An analysis of the region through Data Analytics

--

Data has an incredible ability to put things into perspective. Through the analysis and visualization of data, we are able to find insights and trends of areas which would ordinarily be too difficult or inaccurate to understand. This is exactly what Appalachia needs.

Throughout U.S. history, Appalachia has been painted over by sweeping stereotypes, nearly all of which are negative. These negative stereotypes have living consequences for the people living in the region as well. If you were to imagine the “model Appalachian,” what would that person be like? For many outsiders, the first thought that comes to mind might be a hillbilly, Trump-lover, or a miner. Many of these imaginations are probably uneducated, uninsured, or impoverished. Putting aside the moral implications generalizing others, are these stereotypes fair? Do they give insight into the current conditions in Appalachia or for Appalachian peoples?

These are questions that I believe data analytics can answer, so I set out to demonstrate this through the visualization of the region on a map. In order to map the region, I decided that state data would be an unfair data point size for my visualization. Afterall, it would be wrong to include the people of the outer banks of North Carolina in the region of Appalachia. In my research, I was unable to find data set sizes smaller than county-level data which met my needs, so I decided to use county-level data. In terms of comprehension and complexity, no data source compared to the data collected by the 2010 Census. While at first I had my reservations about the accuracy of the data collection process of the census, in my research I concluded that the Census Bureau’s process was more than accurate for my needs. Moreover, economist James Sylvester was able to conclude that the population estimates were accurately reported by the Census Bureau as well (Sylvester).

So I began collecting county-level datasets from the 2010 census, USDA projections, and 2016 Presidential Elections. The census data was taken from the Census Bureau’s website (Stewart, Carolyn, and Administrative and Customer Services). The projections were taken from the USDA’s website (USDA ERS). Finally, the presidential elections were taken from Townhall.com’s website (Townhall). After collecting these datasets, I used an SVG file taken from Wikipedia as a map to use for my visualizations.

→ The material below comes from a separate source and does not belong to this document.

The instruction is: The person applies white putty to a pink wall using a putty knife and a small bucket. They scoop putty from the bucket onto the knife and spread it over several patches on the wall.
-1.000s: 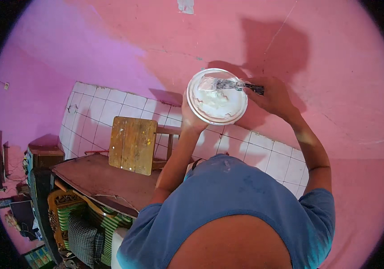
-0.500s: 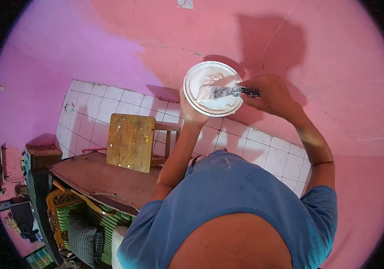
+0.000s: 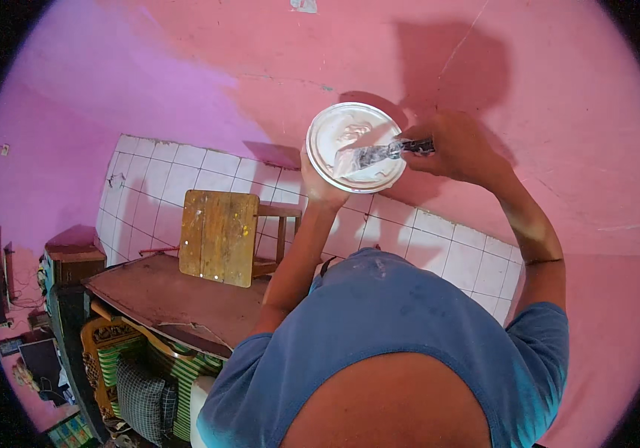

Then, I coded a Python script which parses my datasets and generates a visualization. To determine the colors and ranges used, I followed the guidelines laid out by Lin (Lin 401).

In my analysis, I found that while many stereotypes about the Appalachian region were found from some truth, they are largely out of proportion when put in context of the entire country. In fact, nearly every stereotype assigned to the region would be more accurate for another state. I think my findings are important, because this is a perspective of the region that largely gets lost in an ocean of bias and stereotypes.

To begin, let’s look at education in Appalachia.

Education

First, let’s see the rates of “non-education”.

Adults with less than a high school diploma per county 2012–2016

USDA 5-year averages of Census Bureau’s 2010 Census data: https://www.ers.usda.gov/data-products/county-level-data-sets/

This visualization shows the average rate of adults with less than a high school diploma as an average over 2012–2016. The data was taken from the U.S. Department of Agriculture’s five-year averages of projections from the U.S. Census Bureau’s 2010 Census data. It is worth noting that this data is based on estimates, but these estimates are more relevant to the modern day than the raw data from the census in 2010. Also, the cluster of counties shown on the right align with the Appalachian Regional Commission’s definition of Appalachia. This is the definition that will be used for the remainder of this analysis, but some people’s definitions of Appalachia may be different.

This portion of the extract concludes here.